*Exercise prompt*
Transcribe all of the listing below in full.
Start of Block
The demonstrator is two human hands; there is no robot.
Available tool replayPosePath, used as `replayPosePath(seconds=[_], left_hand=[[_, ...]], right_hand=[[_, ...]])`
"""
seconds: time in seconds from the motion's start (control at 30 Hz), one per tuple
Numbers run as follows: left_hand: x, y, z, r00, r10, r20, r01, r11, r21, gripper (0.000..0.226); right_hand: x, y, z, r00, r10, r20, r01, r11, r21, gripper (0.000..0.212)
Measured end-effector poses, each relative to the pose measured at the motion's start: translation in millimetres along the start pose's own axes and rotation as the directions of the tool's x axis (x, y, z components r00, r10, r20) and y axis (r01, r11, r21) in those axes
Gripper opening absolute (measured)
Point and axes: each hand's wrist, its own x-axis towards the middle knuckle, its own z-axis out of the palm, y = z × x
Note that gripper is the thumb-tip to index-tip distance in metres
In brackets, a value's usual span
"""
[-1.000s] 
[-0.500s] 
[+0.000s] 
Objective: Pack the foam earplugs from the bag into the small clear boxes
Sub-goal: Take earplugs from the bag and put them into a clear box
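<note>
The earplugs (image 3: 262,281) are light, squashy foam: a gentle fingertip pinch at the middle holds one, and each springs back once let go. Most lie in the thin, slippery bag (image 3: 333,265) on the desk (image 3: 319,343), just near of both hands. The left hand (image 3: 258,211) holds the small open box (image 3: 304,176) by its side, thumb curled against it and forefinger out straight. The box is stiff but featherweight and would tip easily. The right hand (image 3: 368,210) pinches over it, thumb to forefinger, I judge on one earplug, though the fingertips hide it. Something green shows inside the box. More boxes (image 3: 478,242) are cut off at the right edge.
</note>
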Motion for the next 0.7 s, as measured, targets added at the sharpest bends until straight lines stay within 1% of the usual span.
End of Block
*Worked solution*
The demonstrator is two human hands; there is no robot.
Available tool replayPosePath, used as `replayPosePath(seconds=[_], left_hand=[[_, ...]], right_hand=[[_, ...]])`
"""
seconds: time in seconds from the motion's start (control at 30 Hz), one per tuple
Numbers run as follows: left_hand: x, y, z, r00, r10, r20, r01, r11, r21, gripper (0.000..0.226); right_hand: x, y, z, r00, r10, r20, r01, r11, r21, gripper (0.000..0.212)
Measured end-effector poses, each relative to the pose measured at the motion's start: translation in millimetres along the start pose's own axes and rotation as the directions of the tool's x axis (x, y, z components r00, r10, r20) and y axis (r01, r11, r21) in those axes
Gripper opening absolute (measured)
Point and axes: each hand's wrist, its own x-axis towards the middle knuckle, its own z-axis out of the palm, y = z × x
Note that gripper is the thumb-tip to index-tip distance in metres
In brackets, a value's usual span
"""
[-1.000s] 
[-0.500s] 
[+0.000s] 
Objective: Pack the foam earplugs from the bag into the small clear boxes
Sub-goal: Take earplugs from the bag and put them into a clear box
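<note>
The earplugs (image 3: 262,281) are light, squashy foam: a gentle fingertip pinch at the middle holds one, and each springs back once let go. Most lie in the thin, slippery bag (image 3: 333,265) on the desk (image 3: 319,343), just near of both hands. The left hand (image 3: 258,211) holds the small open box (image 3: 304,176) by its side, thumb curled against it and forefinger out straight. The box is stiff but featherweight and would tip easily. The right hand (image 3: 368,210) pinches over it, thumb to forefinger, I judge on one earplug, though the fingertips hide it. Something green shows inside the box. More boxes (image 3: 478,242) are cut off at the right edge.
</note>
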Motion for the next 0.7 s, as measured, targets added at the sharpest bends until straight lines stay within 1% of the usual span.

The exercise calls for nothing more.